BEGIN Listed records

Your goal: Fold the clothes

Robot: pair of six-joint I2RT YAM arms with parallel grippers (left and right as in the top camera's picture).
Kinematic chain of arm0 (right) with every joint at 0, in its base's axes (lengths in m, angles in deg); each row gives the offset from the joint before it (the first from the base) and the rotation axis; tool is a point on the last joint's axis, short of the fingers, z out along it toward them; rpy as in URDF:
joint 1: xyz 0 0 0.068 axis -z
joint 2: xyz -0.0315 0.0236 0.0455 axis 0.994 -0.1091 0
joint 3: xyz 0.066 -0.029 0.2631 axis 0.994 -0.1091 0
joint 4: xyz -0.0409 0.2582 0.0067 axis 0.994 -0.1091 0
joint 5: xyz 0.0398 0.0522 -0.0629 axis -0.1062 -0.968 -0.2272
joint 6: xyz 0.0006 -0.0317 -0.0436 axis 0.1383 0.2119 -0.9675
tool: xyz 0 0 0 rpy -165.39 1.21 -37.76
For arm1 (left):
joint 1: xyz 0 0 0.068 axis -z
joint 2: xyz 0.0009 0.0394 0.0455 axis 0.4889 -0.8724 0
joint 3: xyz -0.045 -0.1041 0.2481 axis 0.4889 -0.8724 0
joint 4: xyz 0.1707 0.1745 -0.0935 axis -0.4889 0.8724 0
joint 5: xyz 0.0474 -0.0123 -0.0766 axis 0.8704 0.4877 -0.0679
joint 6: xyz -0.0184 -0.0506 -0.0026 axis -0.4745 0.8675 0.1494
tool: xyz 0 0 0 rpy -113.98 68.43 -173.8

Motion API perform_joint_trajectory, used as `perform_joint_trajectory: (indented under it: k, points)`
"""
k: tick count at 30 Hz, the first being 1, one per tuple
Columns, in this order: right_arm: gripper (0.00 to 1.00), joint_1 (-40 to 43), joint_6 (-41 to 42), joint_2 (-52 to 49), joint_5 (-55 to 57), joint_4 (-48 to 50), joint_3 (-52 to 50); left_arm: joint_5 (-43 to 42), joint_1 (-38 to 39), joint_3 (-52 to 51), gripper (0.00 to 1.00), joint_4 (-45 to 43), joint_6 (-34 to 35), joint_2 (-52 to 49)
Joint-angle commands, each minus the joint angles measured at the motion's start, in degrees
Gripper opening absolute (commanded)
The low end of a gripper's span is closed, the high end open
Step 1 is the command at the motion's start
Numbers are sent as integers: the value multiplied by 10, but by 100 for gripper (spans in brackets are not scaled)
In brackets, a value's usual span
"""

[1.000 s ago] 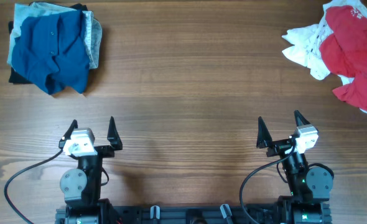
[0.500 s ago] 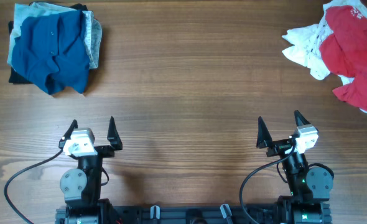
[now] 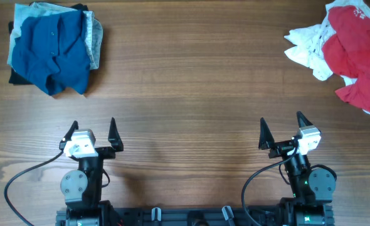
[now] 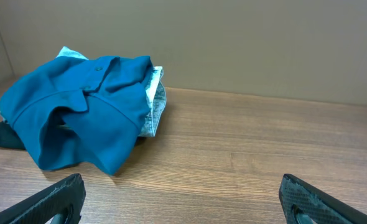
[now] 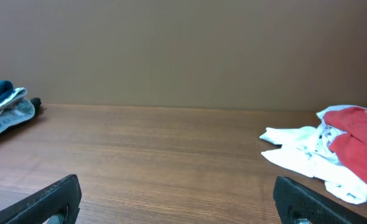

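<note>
The table (image 3: 185, 94) was wood, grained and smooth, with a dull sheen. The blue shirt (image 3: 50, 53) was soft, matt knit cloth, over a paler, denim-like grey garment (image 3: 95, 34). The red T-shirt (image 3: 354, 44) and white garment (image 3: 305, 49) were thin, crumpled matt cloth. The left gripper (image 3: 93, 122) and right gripper (image 3: 281, 119) had black, matt, finely textured plastic fingers (image 4: 54, 199) and white plastic housings (image 3: 79, 143).

Two heaps of clothes (image 3: 52, 53) (image 3: 351, 53), two hands (image 3: 93, 123) (image 3: 281, 118), one table (image 3: 191, 81)
</note>
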Motion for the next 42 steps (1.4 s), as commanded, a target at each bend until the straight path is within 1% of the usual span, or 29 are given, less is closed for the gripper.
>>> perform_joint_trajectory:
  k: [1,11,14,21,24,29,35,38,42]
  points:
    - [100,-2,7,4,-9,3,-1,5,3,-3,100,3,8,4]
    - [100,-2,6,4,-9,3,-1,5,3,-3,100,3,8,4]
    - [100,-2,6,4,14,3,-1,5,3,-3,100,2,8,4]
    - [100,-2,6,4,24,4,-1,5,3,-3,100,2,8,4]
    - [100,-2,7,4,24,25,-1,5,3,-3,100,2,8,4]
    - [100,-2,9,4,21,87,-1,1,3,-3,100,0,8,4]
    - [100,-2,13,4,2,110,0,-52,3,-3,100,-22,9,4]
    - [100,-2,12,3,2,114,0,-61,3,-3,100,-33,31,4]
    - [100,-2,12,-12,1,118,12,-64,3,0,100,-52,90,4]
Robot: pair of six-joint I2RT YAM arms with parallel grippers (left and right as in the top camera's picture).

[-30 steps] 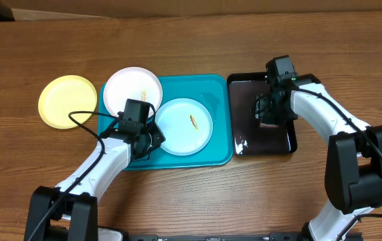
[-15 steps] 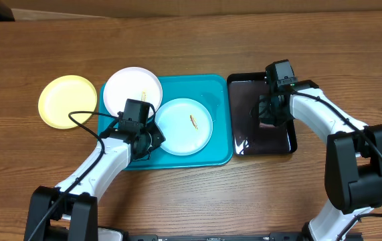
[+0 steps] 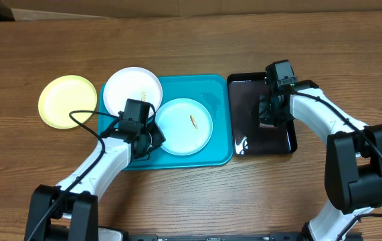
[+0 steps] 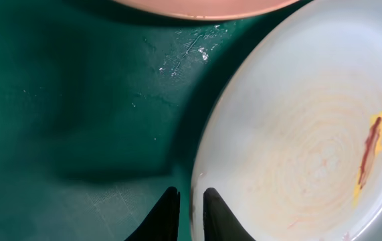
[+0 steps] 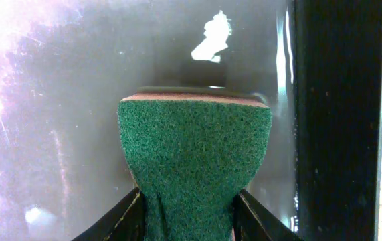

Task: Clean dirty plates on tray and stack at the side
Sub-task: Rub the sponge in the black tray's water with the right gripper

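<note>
The pale blue plate (image 3: 185,126) lies on the turquoise tray (image 3: 217,90) with a brown-yellow smear (image 4: 370,144) near its middle. My left gripper (image 3: 152,139) sits at its left rim. In the left wrist view the gripper (image 4: 191,193) is shut on that rim, one finger on the tray (image 4: 77,100) side and one over the plate (image 4: 298,134). The white plate (image 3: 132,90), also smeared, rests on the tray's far-left corner. A lime plate (image 3: 67,102) lies on the table left of the tray. My right gripper (image 5: 189,214) is shut on a green sponge (image 5: 194,154) over the black tray (image 3: 261,137).
The black tray (image 5: 43,100) is wet and glossy, with a raised rim (image 5: 338,120) on its right side. Bare wooden table (image 3: 191,40) surrounds both trays. A cable (image 3: 83,120) loops off the left arm.
My right gripper's jaws have narrowed onto the green sponge and shifted slightly over the black tray. The left gripper and the plates stay where they were.
</note>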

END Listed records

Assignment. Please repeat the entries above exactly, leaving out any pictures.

Your response.
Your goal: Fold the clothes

Robot: pair of six-joint I2RT YAM arms with parallel grippers (left and right as in the top camera's picture).
Kinematic chain of arm0 (right) with every joint at 0, in its base's axes (lengths in m, angles in deg); each row gives the offset from the joint before it (the first from the base) and the rotation axis; tool is a point on the last joint's axis, short of the fingers, z out along it toward them; rpy as in URDF:
joint 1: xyz 0 0 0.068 axis -z
joint 2: xyz -0.0315 0.0236 0.0455 axis 0.994 -0.1091 0
joint 3: xyz 0.066 -0.029 0.2631 axis 0.994 -0.1091 0
joint 4: xyz -0.0409 0.2582 0.0067 axis 0.994 -0.1091 0
joint 5: xyz 0.0398 0.0522 -0.0629 axis -0.1062 -0.968 -0.2272
joint 6: xyz 0.0006 -0.0317 -0.0436 axis 0.1383 0.2119 -0.9675
tool: xyz 0 0 0 rpy -165.39 1.21 -37.76
For arm1 (left):
joint 1: xyz 0 0 0.068 axis -z
joint 2: xyz 0.0009 0.0394 0.0455 axis 0.4889 -0.8724 0
joint 3: xyz -0.045 -0.1041 0.2481 axis 0.4889 -0.8724 0
joint 4: xyz 0.1707 0.1745 -0.0935 axis -0.4889 0.8724 0
joint 5: xyz 0.0474 -0.0123 -0.0766 axis 0.8704 0.4877 -0.0679
joint 6: xyz -0.0184 -0.0506 -0.0026 axis -0.4745 0.8675 0.1494
tool: xyz 0 0 0 rpy -113.98 68.43 -173.8

Motion API perform_joint_trajectory, used as `perform_joint_trajectory: (indented under it: k, points)`
"""
k: tick count at 30 Hz, the first being 1, one per tuple
Columns, in this order: right_arm: gripper (0.00 to 1.00), joint_1 (-40 to 43), joint_6 (-41 to 42), joint_2 (-52 to 49), joint_5 (-55 to 57), joint_4 (-48 to 50), joint_3 (-52 to 50); left_arm: joint_5 (-43 to 42), joint_1 (-38 to 39), joint_3 (-52 to 51), gripper (0.00 to 1.00), joint_4 (-45 to 43), joint_6 (-34 to 35), joint_2 (-52 to 49)
Joint-angle commands, each minus the joint angles measured at the motion's start, in degrees
Gripper opening absolute (commanded)
The low end of a gripper's span is closed, the high end open
Step 1 is the command at the motion's start
Numbers are sent as integers: the value multiplied by 10, but by 100 for gripper (spans in brackets are not scaled)
In brackets, a value's usual span
"""

[1.000 s ago] 
[0.500 s ago] 
[now] 
[now] 
[now] 

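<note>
The table (image 3: 185, 94) was wood, grained and smooth, with a dull sheen. The blue shirt (image 3: 50, 53) was soft, matt knit cloth, over a paler, denim-like grey garment (image 3: 95, 34). The red T-shirt (image 3: 354, 44) and white garment (image 3: 305, 49) were thin, crumpled matt cloth. The left gripper (image 3: 93, 122) and right gripper (image 3: 281, 119) had black, matt, finely textured plastic fingers (image 4: 54, 199) and white plastic housings (image 3: 79, 143).

Two heaps of clothes (image 3: 52, 53) (image 3: 351, 53), two hands (image 3: 93, 123) (image 3: 281, 118), one table (image 3: 191, 81)
</note>
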Motion for the next 42 steps (1.4 s), as commanded, a target at each bend until the straight path is within 1% of the usual span, or 29 are given, less is closed for the gripper.
>>> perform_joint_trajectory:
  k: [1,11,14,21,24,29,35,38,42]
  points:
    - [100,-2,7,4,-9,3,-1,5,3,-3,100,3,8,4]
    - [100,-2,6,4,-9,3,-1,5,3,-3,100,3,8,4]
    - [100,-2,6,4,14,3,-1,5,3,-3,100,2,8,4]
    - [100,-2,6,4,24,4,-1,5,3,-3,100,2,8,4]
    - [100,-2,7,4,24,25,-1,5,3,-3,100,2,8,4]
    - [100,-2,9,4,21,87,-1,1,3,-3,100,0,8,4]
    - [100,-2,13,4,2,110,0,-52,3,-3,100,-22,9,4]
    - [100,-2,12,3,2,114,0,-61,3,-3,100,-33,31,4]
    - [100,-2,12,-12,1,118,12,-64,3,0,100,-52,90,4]
Robot: pair of six-joint I2RT YAM arms with parallel grippers (left and right as in the top camera's picture).

[-30 steps] 
[-15 steps] 
[+0 steps] 
[+0 steps] 
[+0 steps] 

Task: Clean dirty plates on tray and stack at the side
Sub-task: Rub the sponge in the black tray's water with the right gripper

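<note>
The pale blue plate (image 3: 185,126) lies on the turquoise tray (image 3: 217,90) with a brown-yellow smear (image 4: 370,144) near its middle. My left gripper (image 3: 152,139) sits at its left rim. In the left wrist view the gripper (image 4: 191,193) is shut on that rim, one finger on the tray (image 4: 77,100) side and one over the plate (image 4: 298,134). The white plate (image 3: 132,90), also smeared, rests on the tray's far-left corner. A lime plate (image 3: 67,102) lies on the table left of the tray. My right gripper (image 5: 189,214) is shut on a green sponge (image 5: 194,154) over the black tray (image 3: 261,137).
The black tray (image 5: 43,100) is wet and glossy, with a raised rim (image 5: 338,120) on its right side. Bare wooden table (image 3: 191,40) surrounds both trays. A cable (image 3: 83,120) loops off the left arm.
My right gripper's jaws have narrowed onto the green sponge and shifted slightly over the black tray. The left gripper and the plates stay where they were.
</note>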

What appears above is the full answer.